We demonstrated that in our animal model, radial strain was more sensitive than left ventricular ejection fraction in the assessment of cardiac injury at an early stage, which was confirmed by histological examination and serum cTnI. Chemotherapy-induced cardiotoxicity has a regional pattern,[20,21] which could explain the increased sensitivity of strain values compared with the LVEF in the detection of early cardiotoxicity. In addition, we found that the changes in radial strain exhibited a clear correlation with histological lesions and elevation of cTnI levels, indicating that radial strain could accurately evaluate cardiotoxicity severity.

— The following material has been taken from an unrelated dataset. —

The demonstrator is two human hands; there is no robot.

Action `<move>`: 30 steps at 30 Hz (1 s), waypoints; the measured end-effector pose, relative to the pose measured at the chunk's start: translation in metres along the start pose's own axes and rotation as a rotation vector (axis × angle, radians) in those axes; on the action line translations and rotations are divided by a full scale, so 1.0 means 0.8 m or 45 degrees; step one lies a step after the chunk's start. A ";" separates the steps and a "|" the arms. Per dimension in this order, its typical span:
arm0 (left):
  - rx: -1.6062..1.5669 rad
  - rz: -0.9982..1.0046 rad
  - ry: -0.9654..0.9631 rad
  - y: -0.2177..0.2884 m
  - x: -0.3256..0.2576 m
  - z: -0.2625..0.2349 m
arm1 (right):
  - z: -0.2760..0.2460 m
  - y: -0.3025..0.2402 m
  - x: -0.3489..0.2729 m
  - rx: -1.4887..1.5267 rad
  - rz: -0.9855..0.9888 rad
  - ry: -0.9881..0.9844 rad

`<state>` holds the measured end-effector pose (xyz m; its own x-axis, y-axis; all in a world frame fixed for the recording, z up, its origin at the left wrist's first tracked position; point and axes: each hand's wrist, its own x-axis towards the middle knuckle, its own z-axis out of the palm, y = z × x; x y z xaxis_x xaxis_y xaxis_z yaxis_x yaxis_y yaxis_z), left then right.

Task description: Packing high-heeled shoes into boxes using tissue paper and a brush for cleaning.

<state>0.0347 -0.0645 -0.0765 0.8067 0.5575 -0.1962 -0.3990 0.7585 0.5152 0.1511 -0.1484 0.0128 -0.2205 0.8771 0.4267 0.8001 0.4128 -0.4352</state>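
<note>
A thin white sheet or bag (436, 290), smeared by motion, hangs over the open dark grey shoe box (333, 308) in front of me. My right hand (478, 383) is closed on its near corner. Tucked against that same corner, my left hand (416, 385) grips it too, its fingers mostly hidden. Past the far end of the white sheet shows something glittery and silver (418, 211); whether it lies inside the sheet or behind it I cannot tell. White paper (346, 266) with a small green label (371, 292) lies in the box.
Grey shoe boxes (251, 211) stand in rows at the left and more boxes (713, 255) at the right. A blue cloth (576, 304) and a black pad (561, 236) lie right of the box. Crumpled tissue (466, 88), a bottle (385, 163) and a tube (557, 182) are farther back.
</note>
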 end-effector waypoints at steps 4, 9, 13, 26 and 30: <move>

STI has a better spatial resolution in comparison with the tissue-Doppler imaging-based technique.[22] In clinical use, frame rates > 90 frames/s often lead to poor speckle-tracking.[23] However, because of their faster heart rates, higher frame rates are necessary in rodents. Transducer frequency, sector width and depth, as well as the number of crystals within the transducer will have an impact on scan line resolution, which will in turn affect the quality of speckle-tracking. With high crystal density over a very small sector width and depth, our 11.5 MHz transducer can obtain good images at high frame rates, with no loss of scan line resolution.

Limitations

Cardiac imaging of the left ventricle in rodents is limited to a few echocardiographic views. Although it is possible to obtain an apical 4-chamber view, the lateral wall is rarely visualized.[24,25] The image quality of the longitudinal view was poor and, therefore, we could not provide data about the longitudinal function.

The type of anesthesia can influence heart rate and intrinsic myocardial contractility. However, in this study, all animal including the treated and control groups underwent the same anesthesia procedure in order to limit the effect of anesthesia on cardiac function analysis. The frame rate related to the heart cycle duration used in this study was lower than studies performed in humans or large animals. Of note, we had similar frame rates as in recent experiments in a rat model of myocardial infarction and acute rejection.[18]

Conclusion

Radial strain based on speckle-tracking imaging can provide a sensitive and noninvasive strategy in early detection of doxorubicin-induced myocardial injury.